With the advance of technology and the consequences resulting from this evolution, competitiveness in the business world has increased. Therefore, the need for a smarter method to support business decision making that works in a scalable way has emerged.
What is Business Intelligence?
The concept of Business Intelligence is the set of tools and processes based on technology that has as its main objective to support companies in decision making and monitor the results of investments in a more intelligent and strategic way to improve and support the management of different businesses in order to identify opportunities and prevent possible risks.
The basis of this concept goes through a process of transforming a large amount of data into relevant and useful information that has the purpose of managing the business in an efficient way. It involves a set of tools, applications, and methodologies that enable the collection of data from internal systems and external sources, organize them for analysis, develop and execute reports, and create visual reports to present the data in an easy-to-understand way.

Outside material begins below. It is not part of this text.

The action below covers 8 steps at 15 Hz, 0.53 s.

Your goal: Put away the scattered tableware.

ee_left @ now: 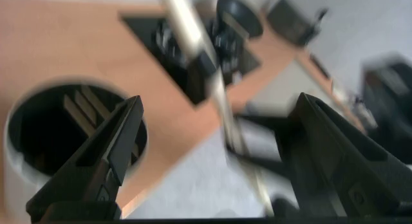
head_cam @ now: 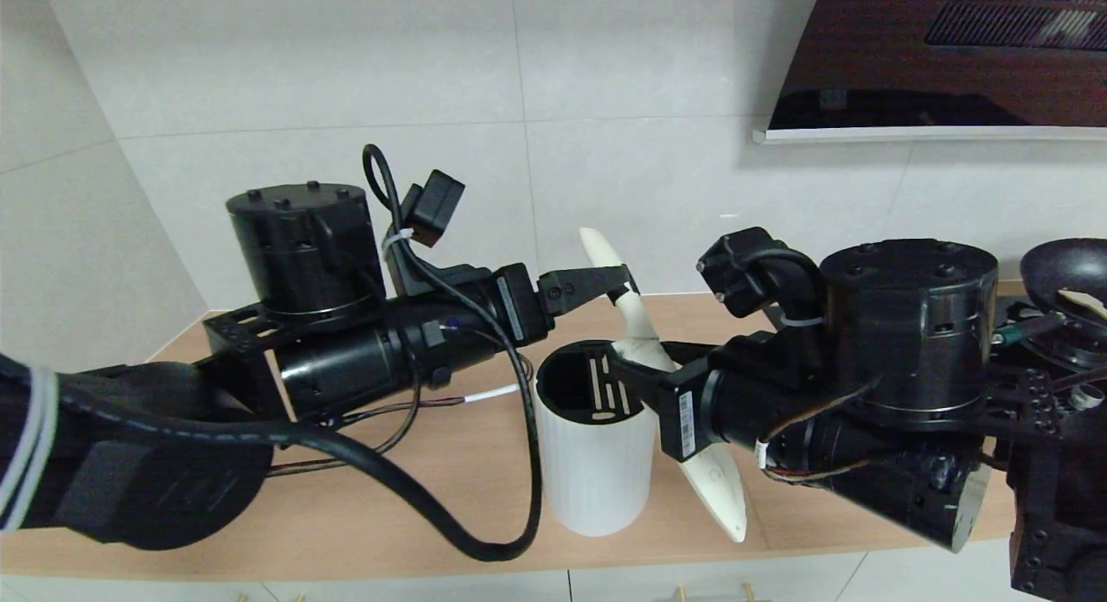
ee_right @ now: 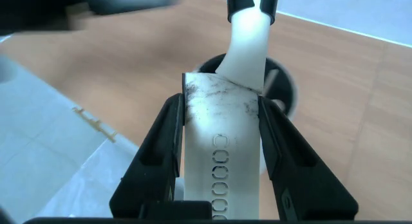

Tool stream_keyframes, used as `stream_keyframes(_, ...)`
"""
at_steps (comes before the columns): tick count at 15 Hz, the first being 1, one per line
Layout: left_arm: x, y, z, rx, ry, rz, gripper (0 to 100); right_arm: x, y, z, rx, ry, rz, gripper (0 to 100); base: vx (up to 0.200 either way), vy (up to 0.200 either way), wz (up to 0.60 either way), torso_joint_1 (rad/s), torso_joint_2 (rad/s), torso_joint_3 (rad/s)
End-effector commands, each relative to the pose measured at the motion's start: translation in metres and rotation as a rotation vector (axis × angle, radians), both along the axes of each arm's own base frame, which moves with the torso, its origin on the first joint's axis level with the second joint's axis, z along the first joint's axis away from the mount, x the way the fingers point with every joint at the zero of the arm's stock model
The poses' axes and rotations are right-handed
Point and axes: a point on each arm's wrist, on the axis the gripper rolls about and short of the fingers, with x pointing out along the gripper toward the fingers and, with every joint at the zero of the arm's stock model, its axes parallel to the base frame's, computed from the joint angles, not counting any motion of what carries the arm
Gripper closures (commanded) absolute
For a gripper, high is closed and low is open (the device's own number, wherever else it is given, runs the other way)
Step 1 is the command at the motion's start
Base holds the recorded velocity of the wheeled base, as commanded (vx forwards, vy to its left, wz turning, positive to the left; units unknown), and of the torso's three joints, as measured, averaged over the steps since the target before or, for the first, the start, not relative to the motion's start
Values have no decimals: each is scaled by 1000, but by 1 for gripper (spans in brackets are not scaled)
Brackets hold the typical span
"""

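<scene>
Kitchen worktop scene: we see a white slotted spatula (head_cam: 642, 329) held tilted over the mouth of an upright white cylindrical holder (head_cam: 597, 472). Its perforated blade hangs down past the holder's right side. The right end effector (head_cam: 644, 353) is clamped on the blade just above the holder's rim. The left end effector (head_cam: 618, 284) gapes wide above the holder, the spatula's handle passing between its fingers. The holder stands on a pale wooden worktop (head_cam: 329, 524). Behind it rises a grey-white tiled wall (head_cam: 649, 109), with a dark range hood (head_cam: 934, 66) up to its right.

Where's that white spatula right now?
In the head view's middle, the white spatula is clamped in the right gripper, tilted beside the white cup.
</scene>
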Motion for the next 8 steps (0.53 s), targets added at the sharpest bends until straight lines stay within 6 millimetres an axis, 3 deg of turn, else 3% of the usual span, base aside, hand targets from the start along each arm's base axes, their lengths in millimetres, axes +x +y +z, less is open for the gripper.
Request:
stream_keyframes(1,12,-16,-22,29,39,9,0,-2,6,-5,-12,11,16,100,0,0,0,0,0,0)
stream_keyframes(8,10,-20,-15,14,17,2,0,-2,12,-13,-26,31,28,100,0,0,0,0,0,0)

One of the components of Business Intelligence is the Data Warehouse and one without the other would not work. The cleaning, extraction, transformation, and storage of data must be performed through the Data Warehouse (central repository), considered a fundamental component of BI since the entire volume of data is stored in the Data Warehouse for later organization and analysis.
In the context of Data Warehouse and Business Intelligence comes the process of ETL (extract, transform, load) that passes through the following three important steps for the success and transition of data from the source systems to the Data Warehouse:
Data Collection
This step can be understood as the phase in which the data is extracted from the source systems and transported to a secondary area where it is converted into a single format. Its conversion is fundamental considering the heterogeneity of the information extracted from the source systems. Therefore, it is fundamental to do a previous structuring for later, the adequate treatment to be done.
Processing and Analysis
Once the data has been collected, it is transformed and 'cleaned'. In this phase the data is corrected, standardized, and treated according to the needs of each business.

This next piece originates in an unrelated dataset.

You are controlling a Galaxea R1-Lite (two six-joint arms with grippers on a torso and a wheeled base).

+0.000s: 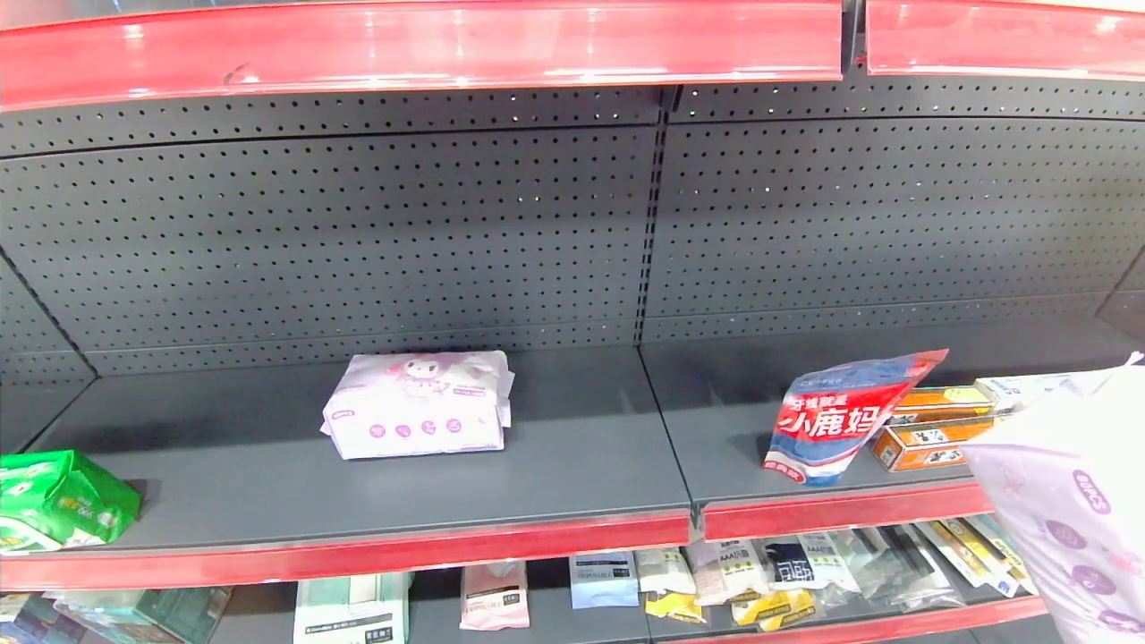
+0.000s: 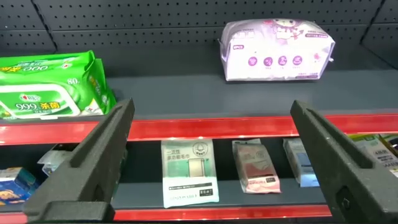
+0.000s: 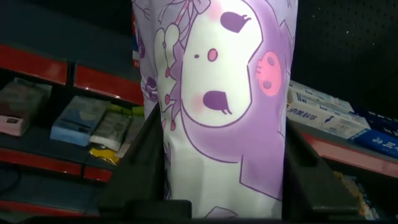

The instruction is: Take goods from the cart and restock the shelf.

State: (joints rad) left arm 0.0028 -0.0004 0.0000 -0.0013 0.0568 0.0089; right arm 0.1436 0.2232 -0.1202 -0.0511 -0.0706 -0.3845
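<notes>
Gripping a tissue pack point(image 3: 217, 74) between its two dark fingers point(image 3: 144, 163), the right end effector point(image 3: 224, 165) is clenched on the pack's sides, with the pack standing up out of it. The pack point(image 1: 1064, 501) hangs in front of the right end of the shelf point(image 1: 581, 465), off its red front edge. Its soft wrapper is white and pale purple, printed with a big cartoon face with dark purple eyes and a pink skull mark.

A matching pack point(image 1: 416, 402) lies flat mid-shelf, nearer the back wall. The left end effector point(image 2: 211, 109) is released, fingers spread wide, facing the shelf's front edge. A green wipes pack point(image 1: 58, 501) sits at the shelf's left end.
</notes>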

Data mapping is a part of the transformation process that provides detailed instructions to an application on how to obtain the data needed to be processed.
The loading step follows the transformation. Once all the necessary data processing is done, the loading of the Data Warehouse begins - it contains four key properties to support decision-making that define the DW as a data set:
Organized by subject, providing a simpler view on a given subject and allowing a better analysis;
Integrated, in order to solve the conflicts and inconsistencies of the various data formats;
Time-structured, allowing for the detection of long-term patterns and relationships;
Non-volatile, in the sense that records may undergo changes or updates after being entered.

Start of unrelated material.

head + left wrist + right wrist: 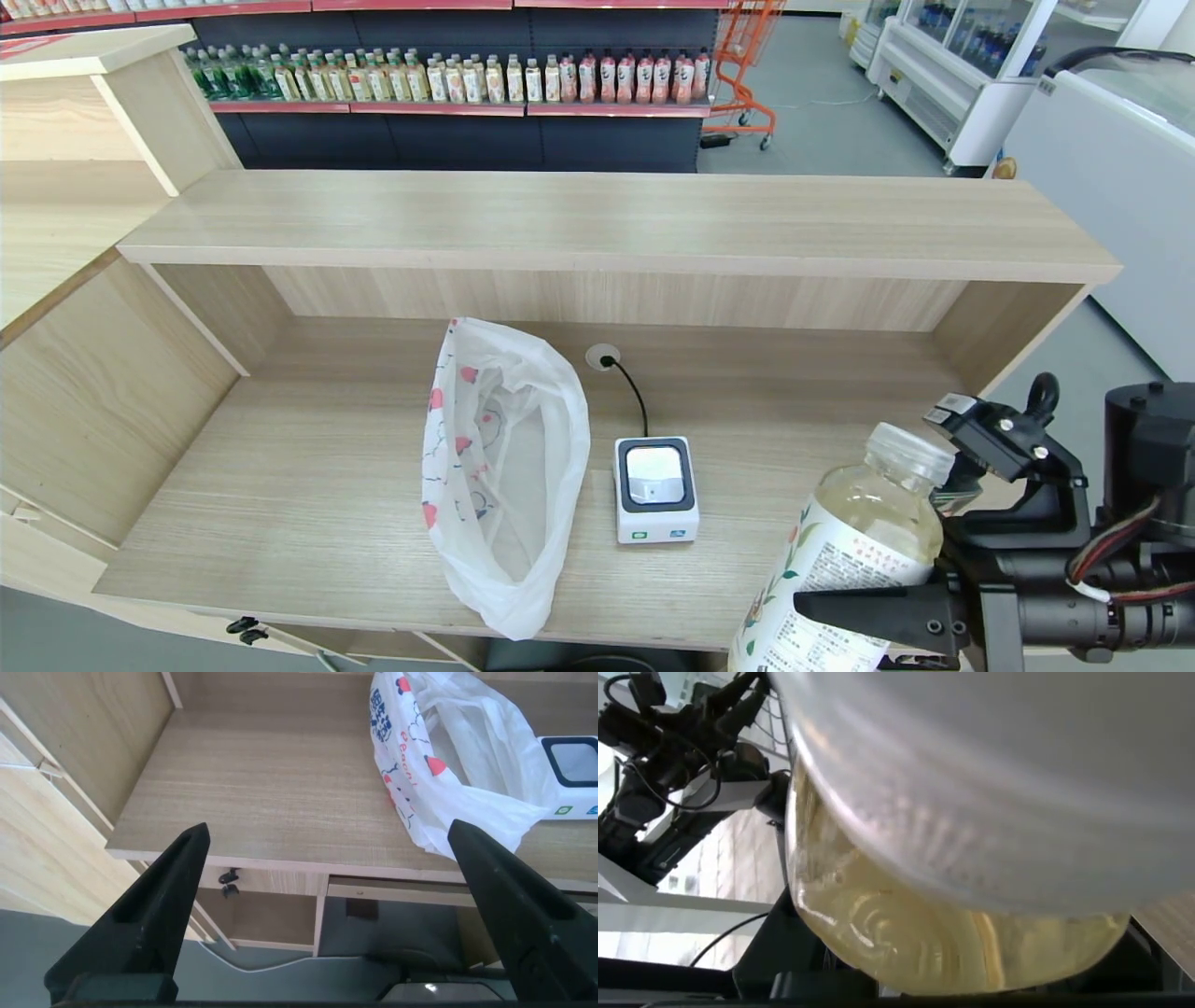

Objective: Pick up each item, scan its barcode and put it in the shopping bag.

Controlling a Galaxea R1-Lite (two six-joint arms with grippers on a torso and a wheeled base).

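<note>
The right gripper [896, 607] has its black fingers [868, 609] clamped on the lower body of a clear plastic drink bottle [864, 546], one finger lying across the printed label. The bottle holds pale yellow liquid and has a white cap; it is raised above the near right corner of the worktop [308, 485], tilted with the cap up and leaning to the right. In the right wrist view the bottle's [971, 859] curved wall and the liquid sit hard against the lens. The left gripper [327, 924] hangs with its two dark fingers [140, 933] spread wide and nothing between them, just off the near left edge of the worktop [271, 793]. On the worktop, left of the held bottle and apart from it, lies the barcode scanner [655, 487], a white box with a dark-framed window facing up. A black cable [635, 392] runs from it to a round grommet [602, 356] near the back wall. Just beside the scanner on its left lies the shopping bag [504, 467], white thin plastic with red hearts, its mouth gaping upward; in the left wrist view the bag [439, 756] touches the scanner's [570, 765] edge. A raised counter ledge [607, 219] spans the back, and beyond it stand a store shelf of bottled drinks [448, 79], an orange trolley [747, 65] and chest freezers [962, 65].
</note>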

Visualization and Monitoring
This step is a normal challenge for businesses because it allows the various intervenients to monitor the evolution of results according to the defined goals and objectives.
A solution in this sense is the creation of dashboards - panels that present metrics and visual indicators for achieving goals and objectives that facilitate the understanding of the information obtained and allow the monitoring of results on a daily, weekly or real-time basis.
Large amounts of data have a lot of potential but they don't mean much if you can't operationalize their use because it is necessary to use complete and dynamic integration systems that are able to generate, group, cross-reference and compare raw data from various sources, transforming them into relevant information for businesses in order to facilitate management, information search and decision-making.